## About this task
Only the pictures should be left out; repeat the rest of the data exactly.

Records from a collection:

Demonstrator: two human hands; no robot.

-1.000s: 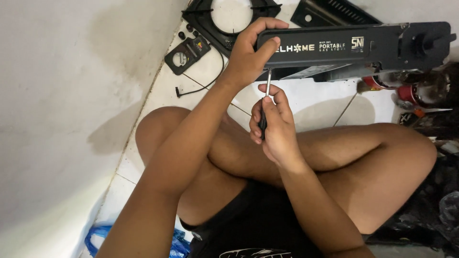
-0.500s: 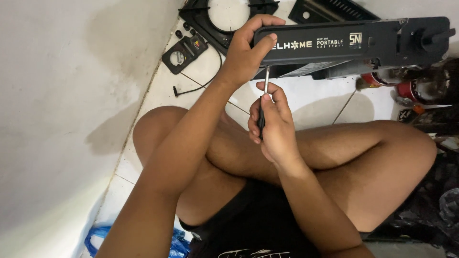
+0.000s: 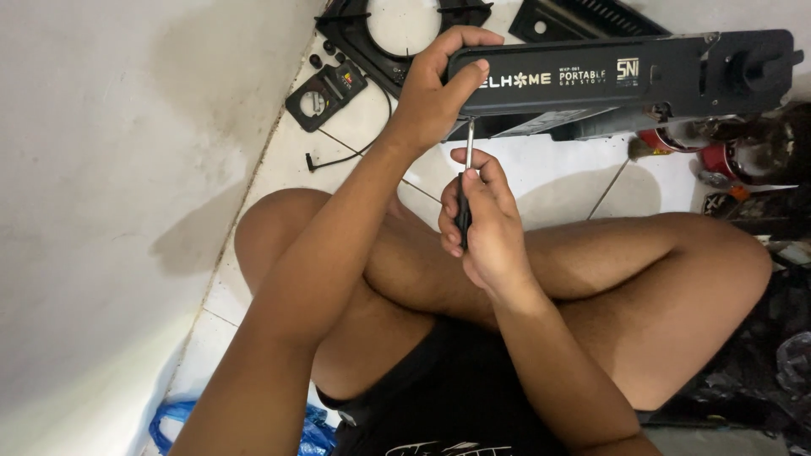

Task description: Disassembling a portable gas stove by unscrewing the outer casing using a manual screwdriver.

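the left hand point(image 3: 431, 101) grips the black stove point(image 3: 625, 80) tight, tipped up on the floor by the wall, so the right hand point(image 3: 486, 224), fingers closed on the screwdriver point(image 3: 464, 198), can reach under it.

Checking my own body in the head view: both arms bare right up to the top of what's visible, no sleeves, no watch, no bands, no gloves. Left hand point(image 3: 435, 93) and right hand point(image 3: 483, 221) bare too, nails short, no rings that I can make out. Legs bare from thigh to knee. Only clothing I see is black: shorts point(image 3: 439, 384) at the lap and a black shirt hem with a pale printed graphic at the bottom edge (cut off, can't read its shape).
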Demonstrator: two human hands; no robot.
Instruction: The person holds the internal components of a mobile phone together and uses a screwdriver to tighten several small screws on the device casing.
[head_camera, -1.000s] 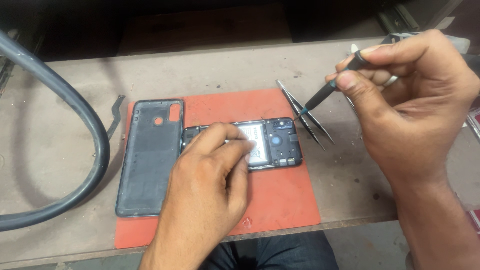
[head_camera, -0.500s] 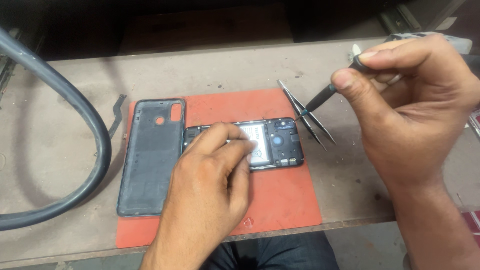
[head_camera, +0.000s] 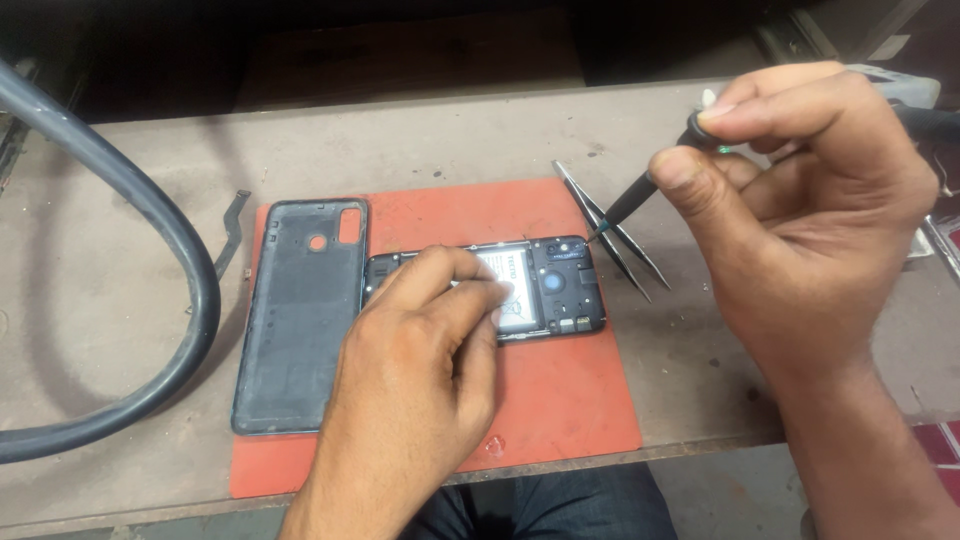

## Written answer
Demonstrator: two human hands; no robot.

-1.000s: 
-0.500s: 
+0.000s: 

Task description: Disassembling a portable gas stove by unscrewing the outer casing using a manual screwdriver.

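the left hand point(image 3: 431, 101) grips the black stove point(image 3: 625, 80) tight, tipped up on the floor by the wall, so the right hand point(image 3: 486, 224), fingers closed on the screwdriver point(image 3: 464, 198), can reach under it.

Checking my own body in the head view: both arms bare right up to the top of what's visible, no sleeves, no watch, no bands, no gloves. Left hand point(image 3: 435, 93) and right hand point(image 3: 483, 221) bare too, nails short, no rings that I can make out. Legs bare from thigh to knee. Only clothing I see is black: shorts point(image 3: 439, 384) at the lap and a black shirt hem with a pale printed graphic at the bottom edge (cut off, can't read its shape).
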Demonstrator: two human hands; no robot.
Instruction: The person holds the internal components of a mobile phone together and uses a screwdriver to tighten several small screws on the device casing.
[head_camera, -1.000s] 
[head_camera, -0.500s] 
[head_camera, +0.000s] 

The response to the exercise is now finished.